Gemeente Amsterdam voegt daar graag aan toe: 'Door het opkopen van woningen door beleggers, komen er alleen maar dure huurwoningen terug in de wijk, waarvan de bewoners er bovendien vaak maar relatief kort wonen. Dat betekent dat bijvoorbeeld leraren en zorgpersoneel niet meer in de stad kunnen wonen. Onze wijken zijn er juist gebaat bij dat mensen zich thuis kunnen voelen in hun buurt en daar voor de langere termijn iets willen opbouwen.'
'Het huuraanbod loopt met deze regeling niet terug, we zorgen juist dat er niet nog meer woningen van het koopsegment naar het dure huursegment verdwijnen', vervolgt de gemeente Amsterdam. 'In het laatste tweejaarlijkse onderzoek Wonen in Amsterdam uit 2019 bleek dat het aanbod koopwoningen was gekrompen, terwijl het aanbod particuliere huurwoningen veel groter was geworden. De particuliere huur was een ongekend groot deel geworden van het totale woningaanbod, namelijk 47 procent. Door de opkoopbescherming kunnen we deze trend een halt toeroepen.'
Volgens Boelhouwer kan het invoeren van stadsbrede opvoereffecten ook gevolgen hebben voor omliggende gemeenten. ‘Als het steden lukt om beleggers te weren uit de hele gemeente, kan een waterbedeffect optreden, waarbij beleggers opzoek gaan naar huizen in de omliggende plaatsen’, aldus de hoogleraar. ‘Dit gebeurt nu al vanwege de hoge prijzen in de stad, dus straks kunnen we deze verspreiding al helemaal verwachten. Ik verwacht dan ook zeker dat beleggers en omliggende gemeenten hier een stokje voor zullen steken’, vertelt Boelhouwer. ‘Het zou mooi zijn als er juist meer regulering mogelijk komt tussen beleggers en steden.’
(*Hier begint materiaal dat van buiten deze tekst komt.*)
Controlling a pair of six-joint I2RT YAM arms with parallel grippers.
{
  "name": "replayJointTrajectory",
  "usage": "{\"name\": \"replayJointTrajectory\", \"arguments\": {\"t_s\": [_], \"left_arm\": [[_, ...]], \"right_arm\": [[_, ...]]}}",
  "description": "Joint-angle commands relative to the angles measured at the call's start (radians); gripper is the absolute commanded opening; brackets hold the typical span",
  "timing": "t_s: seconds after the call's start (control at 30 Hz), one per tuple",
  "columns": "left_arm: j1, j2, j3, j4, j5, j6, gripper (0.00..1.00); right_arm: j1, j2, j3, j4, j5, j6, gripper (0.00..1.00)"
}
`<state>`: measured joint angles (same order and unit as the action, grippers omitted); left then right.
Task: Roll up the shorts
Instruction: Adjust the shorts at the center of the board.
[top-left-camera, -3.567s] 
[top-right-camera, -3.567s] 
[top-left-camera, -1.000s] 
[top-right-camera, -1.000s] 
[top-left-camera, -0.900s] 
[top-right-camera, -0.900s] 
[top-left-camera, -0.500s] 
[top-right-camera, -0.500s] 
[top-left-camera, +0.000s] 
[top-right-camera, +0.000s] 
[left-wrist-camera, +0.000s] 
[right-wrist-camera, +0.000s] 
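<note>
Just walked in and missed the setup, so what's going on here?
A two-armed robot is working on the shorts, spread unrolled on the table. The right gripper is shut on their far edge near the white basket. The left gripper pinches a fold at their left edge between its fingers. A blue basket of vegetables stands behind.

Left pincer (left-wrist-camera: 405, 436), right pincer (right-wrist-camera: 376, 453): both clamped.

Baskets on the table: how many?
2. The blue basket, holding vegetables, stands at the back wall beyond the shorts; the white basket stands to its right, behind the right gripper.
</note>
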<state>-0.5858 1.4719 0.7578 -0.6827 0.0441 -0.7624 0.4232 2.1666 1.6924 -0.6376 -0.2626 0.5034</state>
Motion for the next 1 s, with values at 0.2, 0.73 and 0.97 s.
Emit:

De exacte maximale WOZ-waarde van huizen die onder de opkoopbescherming vallen, mogen gemeenten zelf bepalen. Een exacte waarde kunnen de gemeente nog niet aangeven. Wel laten ze weten zo veel mogelijk woningen te willen meenemen. Tilburg geeft aan de NHG-grens te willen gebruiken. Deze wordt jaarlijks vastgesteld en is nu 325.000 euro. 'We onderzoeken samen met de andere grote steden hoe we zoveel mogelijk woningen kunnen beschermen tegen opkopen', laat Amsterdam weten. 'De resultaten van dat onderzoek worden later dit jaar bekend gemaakt.'
Investeerders hebben een groot deel van de huizenmarkt in handen. Van de woningen in Amsterdam, Den Haag, Utrecht en Rotterdam werd 34 procent verkocht aan mensen die er zelf niet gingen wonen, berekende Kassa in maart dit jaar op basis van cijfers van het Kadaster. Inmiddels zijn van de circa 8 miljoen woningen in Nederland, er bijna 700.000 in handen van particuliere investeerders, die ze vervolgens verhuren.